# Datasets

This notebook compares the initial datasets (Secbench, Pontas et al, Big Vul and CVE Details) with the final dataset.

In [2]:
import pandas as pd

In [3]:
# Secbench
df = pd.read_csv('../sources/secbench_secse17.csv')
print('number of vulnerabilities:', len(df), '(= number of commits)')
projects = set(['{}/{}'.format(row['owner'], row['project']) for _, row in df[['owner', 'project']].iterrows()])
print('number of projects:', len(projects))
print('number of CVEs:', len(df['cve_id'].unique()))
print('number of vulnerability classes (CWEs):', len(df['cwe_id'].unique()))
print('number of languages:', len(df['language'].unique()))

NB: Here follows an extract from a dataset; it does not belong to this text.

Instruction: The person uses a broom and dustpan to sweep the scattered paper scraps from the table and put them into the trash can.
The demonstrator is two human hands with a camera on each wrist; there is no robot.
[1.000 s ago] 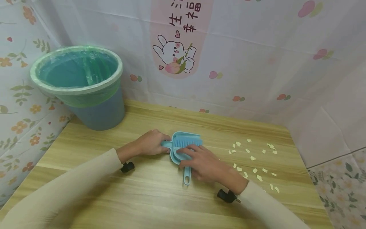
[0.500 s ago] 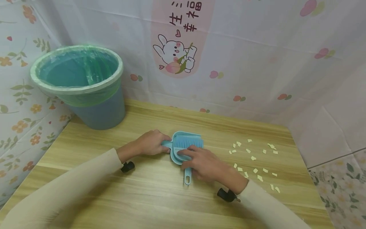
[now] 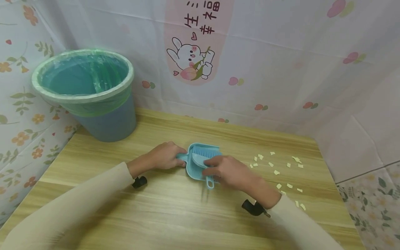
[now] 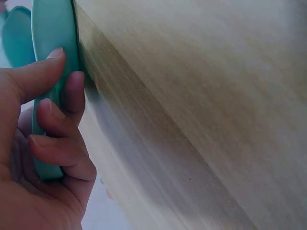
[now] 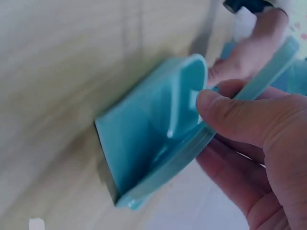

number of vulnerabilities: 676 (= number of commits)
number of projects: 113
number of CVEs: 189
number of vulnerability classes (CWEs): 51
number of languages: 18


In [4]:
# CVE Details 
df = pd.read_csv('../sources//cve_details.csv')

commits, projects = set(), set()
for row in df['github']:
    link = eval(row)
    commits = commits | link
    link_info = list(link)[0].split('/')
    projects = projects | set("{}/{}".format(link_info[3], link_info[4]))

print('number of commits:', len(commits))
print('number of projects:', len(projects))
print('number of CVEs:', len(df['cve_id'].unique()), '(= number of vulnerabilities)')
print('number of vulnerability classes (CWEs):', len(df['cwe_id'].unique()))

number of commits: 4529
number of projects: 66
number of CVEs: 4183 (= number of vulnerabilities)
number of vulnerability classes (CWEs): 119


In [5]:
# Pontas et al.
df = pd.read_csv('../sources//pontas_msr19.csv')
print('number of commits:', len(df))
print('number of projects:', len(df['project'].unique()))
print('number of CVEs:', len(df['cve_id'].unique()))

number of commits: 1282
number of projects: 205
number of CVEs: 624


In [6]:
# Big-Vul 
df = pd.read_csv('../sources//big_vul_msr20.csv')

print('number of CVEs:', len(df['cve_id'].unique()))
print('number of commits:', len(commits))
print('number of projects:', len(projects))
print('number of vulnerability classes (CWEs):', len(df['cwe_id'].unique()))

number of CVEs: 3755
number of commits: 4529
number of projects: 66
number of vulnerability classes (CWEs): 92


In [8]:
df = pd.read_csv('../dataset/positive.csv')

print('Secbench')
print('number of commits and patches:', len(df[df['dataset'] == 'SECBENCH']))

print('\nPontas et al.')
print('number of commits:', len(df[df['dataset'] == 'PONTAS']))
print('number of patches:', len(df[df['dataset'] == 'PONTAS']['cve_id'].unique()))

print('\nBig Vul')
print('number of commits:', len(df[df['dataset'] == 'BIGVUL']))
print('number of patches:', len(df[df['dataset'] == 'BIGVUL']['cve_id'].unique()))

print('\nCVE Details')
print('number of commits:', len(df[df['dataset'] == 'CVEDETAILS']))
print('number of patches:', len(df[df['dataset'] == 'CVEDETAILS']['cve_id'].unique()))

Secbench
number of commits and patches: 659

Pontas et al.
number of commits: 1127
number of patches: 565

Big Vul
number of commits: 4047
number of patches: 3433

CVE Details
number of commits: 2224
number of patches: 1816